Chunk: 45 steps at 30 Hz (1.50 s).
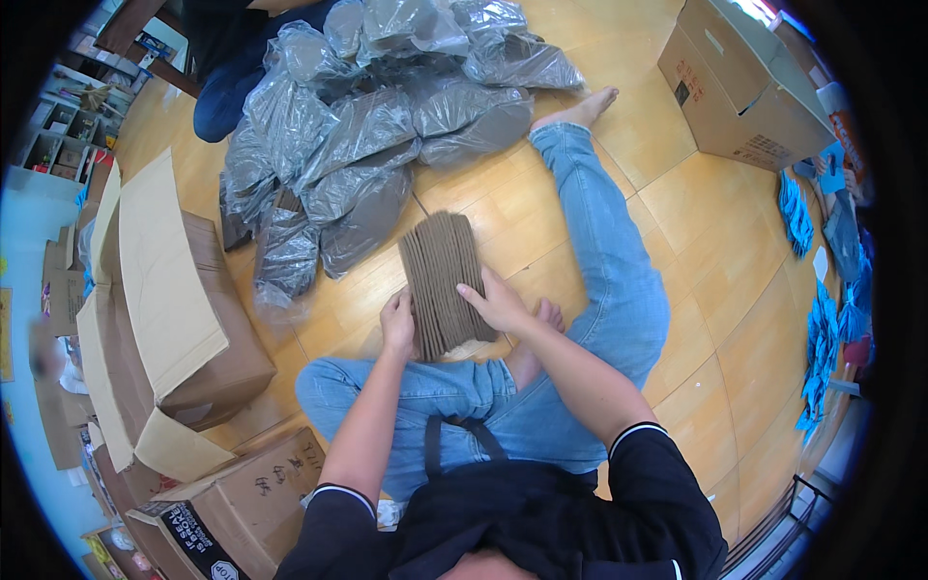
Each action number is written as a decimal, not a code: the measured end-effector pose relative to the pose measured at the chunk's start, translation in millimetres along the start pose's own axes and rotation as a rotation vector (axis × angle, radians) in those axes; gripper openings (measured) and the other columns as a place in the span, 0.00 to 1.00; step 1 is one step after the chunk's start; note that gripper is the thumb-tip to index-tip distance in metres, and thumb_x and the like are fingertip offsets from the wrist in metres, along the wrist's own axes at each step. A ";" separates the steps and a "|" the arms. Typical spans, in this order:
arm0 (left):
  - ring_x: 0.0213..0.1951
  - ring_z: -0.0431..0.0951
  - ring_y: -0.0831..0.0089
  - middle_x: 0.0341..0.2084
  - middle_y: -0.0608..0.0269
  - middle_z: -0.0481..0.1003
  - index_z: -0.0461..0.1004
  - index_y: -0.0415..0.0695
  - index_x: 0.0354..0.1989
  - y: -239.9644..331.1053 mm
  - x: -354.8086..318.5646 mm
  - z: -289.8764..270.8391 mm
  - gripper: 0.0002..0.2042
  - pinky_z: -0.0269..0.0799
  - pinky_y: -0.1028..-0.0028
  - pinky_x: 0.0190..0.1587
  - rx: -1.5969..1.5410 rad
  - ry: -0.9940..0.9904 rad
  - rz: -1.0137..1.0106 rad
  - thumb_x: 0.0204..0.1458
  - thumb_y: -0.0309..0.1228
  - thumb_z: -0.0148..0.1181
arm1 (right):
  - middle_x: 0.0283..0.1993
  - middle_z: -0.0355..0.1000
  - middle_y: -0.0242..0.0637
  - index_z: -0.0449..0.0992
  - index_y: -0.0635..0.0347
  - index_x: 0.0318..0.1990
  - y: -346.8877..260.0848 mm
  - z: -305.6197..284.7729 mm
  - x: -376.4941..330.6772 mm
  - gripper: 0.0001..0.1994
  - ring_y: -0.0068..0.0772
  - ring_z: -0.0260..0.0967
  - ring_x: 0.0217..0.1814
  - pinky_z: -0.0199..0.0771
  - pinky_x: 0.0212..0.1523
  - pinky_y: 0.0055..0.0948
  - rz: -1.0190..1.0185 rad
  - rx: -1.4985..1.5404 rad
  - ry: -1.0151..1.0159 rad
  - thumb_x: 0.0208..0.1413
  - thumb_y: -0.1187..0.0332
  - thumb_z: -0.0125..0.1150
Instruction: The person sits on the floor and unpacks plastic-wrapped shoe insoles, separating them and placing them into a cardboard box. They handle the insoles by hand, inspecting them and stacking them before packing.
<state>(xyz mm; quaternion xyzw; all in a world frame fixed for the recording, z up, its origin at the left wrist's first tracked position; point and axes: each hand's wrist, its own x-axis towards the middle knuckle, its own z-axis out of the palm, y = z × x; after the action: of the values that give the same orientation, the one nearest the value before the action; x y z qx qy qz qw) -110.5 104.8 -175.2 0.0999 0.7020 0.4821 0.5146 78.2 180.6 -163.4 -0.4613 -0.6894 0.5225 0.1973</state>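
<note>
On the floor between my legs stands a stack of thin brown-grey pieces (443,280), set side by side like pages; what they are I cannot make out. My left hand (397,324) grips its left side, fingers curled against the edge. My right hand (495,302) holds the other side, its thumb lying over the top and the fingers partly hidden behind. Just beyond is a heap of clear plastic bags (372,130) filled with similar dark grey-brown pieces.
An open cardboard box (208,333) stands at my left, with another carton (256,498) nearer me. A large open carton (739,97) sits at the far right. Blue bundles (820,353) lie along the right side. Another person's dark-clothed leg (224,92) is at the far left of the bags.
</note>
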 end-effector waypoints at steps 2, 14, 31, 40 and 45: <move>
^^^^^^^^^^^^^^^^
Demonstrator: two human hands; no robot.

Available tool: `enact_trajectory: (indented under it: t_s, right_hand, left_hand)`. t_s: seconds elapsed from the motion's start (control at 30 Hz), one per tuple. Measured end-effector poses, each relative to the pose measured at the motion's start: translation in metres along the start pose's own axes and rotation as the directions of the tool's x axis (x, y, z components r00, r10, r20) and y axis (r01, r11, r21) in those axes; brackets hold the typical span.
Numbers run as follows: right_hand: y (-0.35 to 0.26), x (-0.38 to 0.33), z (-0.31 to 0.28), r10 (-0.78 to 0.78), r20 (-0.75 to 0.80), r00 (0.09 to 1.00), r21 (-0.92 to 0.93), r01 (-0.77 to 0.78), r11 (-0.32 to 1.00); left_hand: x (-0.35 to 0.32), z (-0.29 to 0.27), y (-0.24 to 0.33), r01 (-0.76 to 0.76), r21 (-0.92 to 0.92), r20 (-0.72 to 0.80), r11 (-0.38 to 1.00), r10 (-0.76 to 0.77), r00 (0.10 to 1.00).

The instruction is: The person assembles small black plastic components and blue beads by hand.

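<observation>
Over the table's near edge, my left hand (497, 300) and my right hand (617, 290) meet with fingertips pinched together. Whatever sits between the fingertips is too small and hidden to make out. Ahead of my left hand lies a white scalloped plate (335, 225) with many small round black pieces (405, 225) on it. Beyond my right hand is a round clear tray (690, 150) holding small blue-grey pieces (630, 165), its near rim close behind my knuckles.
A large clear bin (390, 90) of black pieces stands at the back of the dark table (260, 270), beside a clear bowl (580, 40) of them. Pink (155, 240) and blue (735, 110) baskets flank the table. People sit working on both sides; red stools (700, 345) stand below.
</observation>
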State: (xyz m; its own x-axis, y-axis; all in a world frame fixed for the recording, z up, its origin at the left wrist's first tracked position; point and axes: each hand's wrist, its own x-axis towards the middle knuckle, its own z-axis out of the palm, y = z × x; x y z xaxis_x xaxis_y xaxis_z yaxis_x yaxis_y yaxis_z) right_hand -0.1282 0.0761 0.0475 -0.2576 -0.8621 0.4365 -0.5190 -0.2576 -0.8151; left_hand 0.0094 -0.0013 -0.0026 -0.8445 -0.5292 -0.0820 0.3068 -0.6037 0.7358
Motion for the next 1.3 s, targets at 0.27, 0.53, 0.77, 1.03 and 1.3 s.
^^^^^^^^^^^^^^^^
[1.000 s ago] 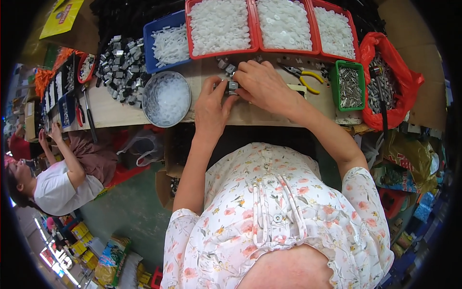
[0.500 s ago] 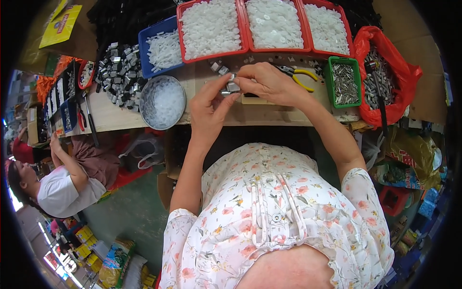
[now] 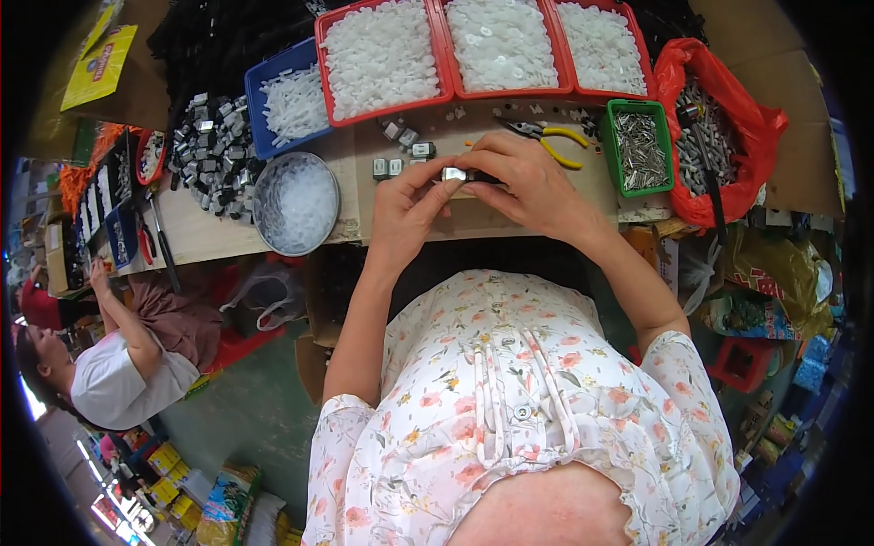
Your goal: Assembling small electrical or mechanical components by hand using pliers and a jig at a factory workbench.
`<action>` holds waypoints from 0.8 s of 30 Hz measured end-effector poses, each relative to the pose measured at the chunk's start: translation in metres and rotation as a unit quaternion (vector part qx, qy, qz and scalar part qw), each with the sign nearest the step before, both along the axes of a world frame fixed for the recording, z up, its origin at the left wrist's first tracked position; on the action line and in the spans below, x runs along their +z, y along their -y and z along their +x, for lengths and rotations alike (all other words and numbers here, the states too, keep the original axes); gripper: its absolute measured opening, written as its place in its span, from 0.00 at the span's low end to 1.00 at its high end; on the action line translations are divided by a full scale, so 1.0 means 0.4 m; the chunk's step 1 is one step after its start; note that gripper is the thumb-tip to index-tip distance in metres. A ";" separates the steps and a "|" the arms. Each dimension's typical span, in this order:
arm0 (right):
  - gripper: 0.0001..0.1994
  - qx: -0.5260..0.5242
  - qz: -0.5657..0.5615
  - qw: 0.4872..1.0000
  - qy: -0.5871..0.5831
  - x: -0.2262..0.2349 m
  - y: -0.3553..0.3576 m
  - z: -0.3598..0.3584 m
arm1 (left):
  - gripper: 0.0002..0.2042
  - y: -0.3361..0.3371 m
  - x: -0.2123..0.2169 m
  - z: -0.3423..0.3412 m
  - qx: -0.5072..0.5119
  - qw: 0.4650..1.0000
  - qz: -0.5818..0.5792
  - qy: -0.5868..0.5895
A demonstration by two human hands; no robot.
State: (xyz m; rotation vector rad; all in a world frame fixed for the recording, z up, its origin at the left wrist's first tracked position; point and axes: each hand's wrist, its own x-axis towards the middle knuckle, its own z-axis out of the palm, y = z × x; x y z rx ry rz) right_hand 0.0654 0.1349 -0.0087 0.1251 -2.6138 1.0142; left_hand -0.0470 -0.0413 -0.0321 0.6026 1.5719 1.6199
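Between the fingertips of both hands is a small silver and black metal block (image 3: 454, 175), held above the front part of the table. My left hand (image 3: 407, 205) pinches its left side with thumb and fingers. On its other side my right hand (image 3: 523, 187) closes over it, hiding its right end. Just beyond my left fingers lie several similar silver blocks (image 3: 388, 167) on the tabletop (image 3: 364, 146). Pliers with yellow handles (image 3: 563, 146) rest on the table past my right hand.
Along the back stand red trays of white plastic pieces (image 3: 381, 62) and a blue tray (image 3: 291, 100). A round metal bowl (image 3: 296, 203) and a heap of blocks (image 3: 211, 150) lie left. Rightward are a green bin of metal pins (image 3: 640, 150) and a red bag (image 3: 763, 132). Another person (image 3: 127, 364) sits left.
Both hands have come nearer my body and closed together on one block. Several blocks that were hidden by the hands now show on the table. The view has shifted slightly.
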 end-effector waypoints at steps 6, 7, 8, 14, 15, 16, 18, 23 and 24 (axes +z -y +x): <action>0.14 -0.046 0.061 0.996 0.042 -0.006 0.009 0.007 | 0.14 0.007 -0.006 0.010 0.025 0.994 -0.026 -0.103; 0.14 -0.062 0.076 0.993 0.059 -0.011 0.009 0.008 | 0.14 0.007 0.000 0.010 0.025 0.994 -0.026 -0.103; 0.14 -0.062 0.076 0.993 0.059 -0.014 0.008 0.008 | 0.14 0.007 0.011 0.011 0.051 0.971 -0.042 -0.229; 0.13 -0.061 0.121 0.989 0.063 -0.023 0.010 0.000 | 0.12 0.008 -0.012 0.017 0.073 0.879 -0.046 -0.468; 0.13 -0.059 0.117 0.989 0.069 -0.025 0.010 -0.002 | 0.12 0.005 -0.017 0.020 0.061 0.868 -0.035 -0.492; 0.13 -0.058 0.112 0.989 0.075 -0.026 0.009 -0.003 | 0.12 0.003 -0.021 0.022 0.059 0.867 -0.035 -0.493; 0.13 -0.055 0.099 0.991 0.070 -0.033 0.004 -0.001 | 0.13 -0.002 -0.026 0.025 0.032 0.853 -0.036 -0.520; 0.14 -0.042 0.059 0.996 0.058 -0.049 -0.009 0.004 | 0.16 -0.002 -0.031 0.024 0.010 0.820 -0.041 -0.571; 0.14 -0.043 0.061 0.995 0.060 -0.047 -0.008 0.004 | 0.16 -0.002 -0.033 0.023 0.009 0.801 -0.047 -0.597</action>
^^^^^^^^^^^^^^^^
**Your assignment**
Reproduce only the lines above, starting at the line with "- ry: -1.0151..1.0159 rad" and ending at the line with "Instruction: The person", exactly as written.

**Solution to this problem**
  - ry: -1.0151..1.0159 rad
  - thumb_x: 0.0208..0.1413
  - thumb_y: -0.1187..0.0332
  - thumb_z: -0.0125..0.1150
Instruction: The person sits on the floor and unpacks plastic-wrapped shoe insoles, separating them and placing them into a cardboard box. They handle the insoles by hand, inspecting them and stacking them before packing.

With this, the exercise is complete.